Eric Dobson, Chief Executive Officer, Angel Capital Group: Yes. We have made several bets, some high conviction, on Tennessee companies over the last few years, and see more on the horizon. I believe ORNL has made huge strides with their commercialization efforts through the “Innovation Crossroads” program that is helping to bring more “hard” science IP deals to market. We see this as a trend across not just East Tennessee, but the “Heartland” in general. The talent is improving. The region is recycling successful entrepreneurs. We are seeing exits, such as Cirrus Insight. We are seeing substantial strategic investment in East Tennessee companies. That all bodes well for a growing and self-reinforcing ecosystem here in God’s country. Stay the course.

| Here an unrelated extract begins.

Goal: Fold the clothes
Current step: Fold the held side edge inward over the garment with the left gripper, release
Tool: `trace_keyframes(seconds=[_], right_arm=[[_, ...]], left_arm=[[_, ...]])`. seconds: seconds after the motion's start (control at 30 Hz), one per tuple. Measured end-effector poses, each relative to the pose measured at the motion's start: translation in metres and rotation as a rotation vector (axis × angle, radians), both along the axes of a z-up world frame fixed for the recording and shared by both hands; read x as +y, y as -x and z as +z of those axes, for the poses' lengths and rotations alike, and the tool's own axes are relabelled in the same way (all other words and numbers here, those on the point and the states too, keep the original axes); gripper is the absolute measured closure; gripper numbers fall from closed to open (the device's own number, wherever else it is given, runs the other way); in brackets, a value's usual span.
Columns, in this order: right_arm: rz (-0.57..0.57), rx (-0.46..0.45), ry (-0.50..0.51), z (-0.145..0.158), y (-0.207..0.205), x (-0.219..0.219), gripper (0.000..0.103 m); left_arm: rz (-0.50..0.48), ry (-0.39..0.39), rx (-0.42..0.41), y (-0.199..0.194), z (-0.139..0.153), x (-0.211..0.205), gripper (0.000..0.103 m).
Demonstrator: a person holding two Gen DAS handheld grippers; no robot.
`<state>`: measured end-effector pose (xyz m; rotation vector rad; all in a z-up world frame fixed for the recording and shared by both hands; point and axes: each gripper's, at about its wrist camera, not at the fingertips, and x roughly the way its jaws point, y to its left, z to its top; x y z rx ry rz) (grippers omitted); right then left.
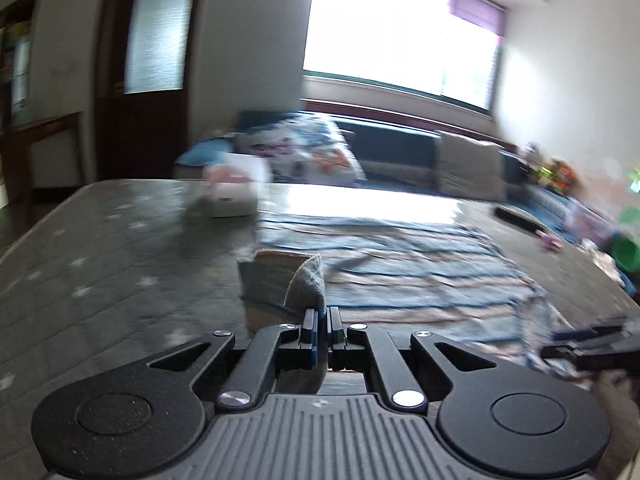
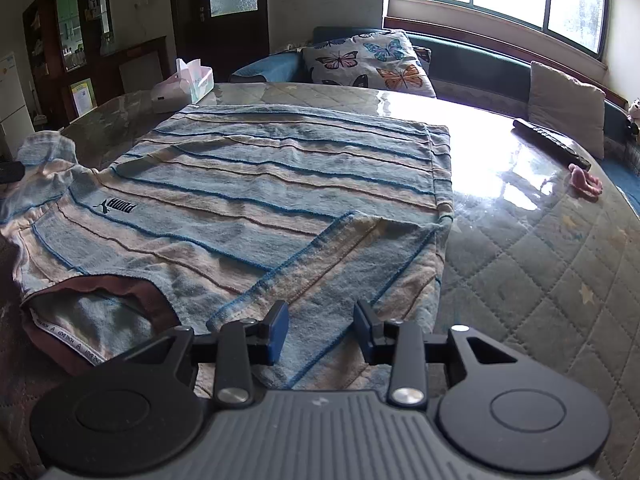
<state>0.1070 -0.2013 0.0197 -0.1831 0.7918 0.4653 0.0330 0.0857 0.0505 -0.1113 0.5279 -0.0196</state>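
Observation:
A blue and beige striped shirt (image 2: 260,184) lies flat on the quilted table (image 2: 540,280), collar toward me at the left. One sleeve (image 2: 320,256) is folded across its body. My right gripper (image 2: 321,330) stands open just over that sleeve's near end, and its pads do not press the cloth. In the left wrist view my left gripper (image 1: 323,320) is shut on a bunched fold of the shirt's other sleeve (image 1: 308,284), lifted off the table. That raised sleeve (image 2: 48,148) shows at the far left of the right wrist view. The right gripper (image 1: 588,344) appears at the right edge.
A tissue box (image 2: 196,80) and a white item stand at the table's far left. A dark remote (image 2: 552,144) and a small pink thing (image 2: 586,182) lie at the right. Behind the table runs a bench with a butterfly pillow (image 2: 368,64) and a grey cushion (image 2: 568,104).

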Motion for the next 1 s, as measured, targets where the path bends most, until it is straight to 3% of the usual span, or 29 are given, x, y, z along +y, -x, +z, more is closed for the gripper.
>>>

Tony Lettich, Managing Director, The Angel Roundtable: Absolutely. Improvements in the regional entrepreneurial ecosystem including the proliferation of co-working facilities such as the Sync Space in Kingsport or Spark Plaza in Johnson City, availability of mentoring and capital through organizations such as the JumpFund out of Chattanooga, and cooperative efforts among infrastructure components as seen in “Innov865” out of Knoxville have resulted in increases in information, networking options, capital and educational opportunities related to entrepreneurialism. This improving infrastructure has driven an overall improvement of the quality of start-ups in Tennessee and the Southeast.

Kristina Montague, Managing Partner, The JumpFund: We have seen many high quality, innovative companies in the Southeast, particularly out of Atlanta. We are excited about the companies ORNL is incubating with “Innovation Crossroads” and hope to see many more in their pipeline moving to commercialization. Steve Case has really shone a spotlight on the Southeast and the investment opportunities here, and we continue to see new start-ups taking advantage of the lower cost of living, manufacturing, and tax advantages in our region. New Opportunity Zone (OZ) Funds which are starting-up should also help to attract new companies to relocate into OZ designated areas, many of which are in our region.

John Morris, Fund Manager, The Lighthouse Fund: It is improving somewhat, but this is a classic “chicken and egg” problem. The quality will improve as more money is available. More money becomes available as the quality of deals improves. Further advancements will need “break the cycle” type action, such as TNInvestco did several years ago.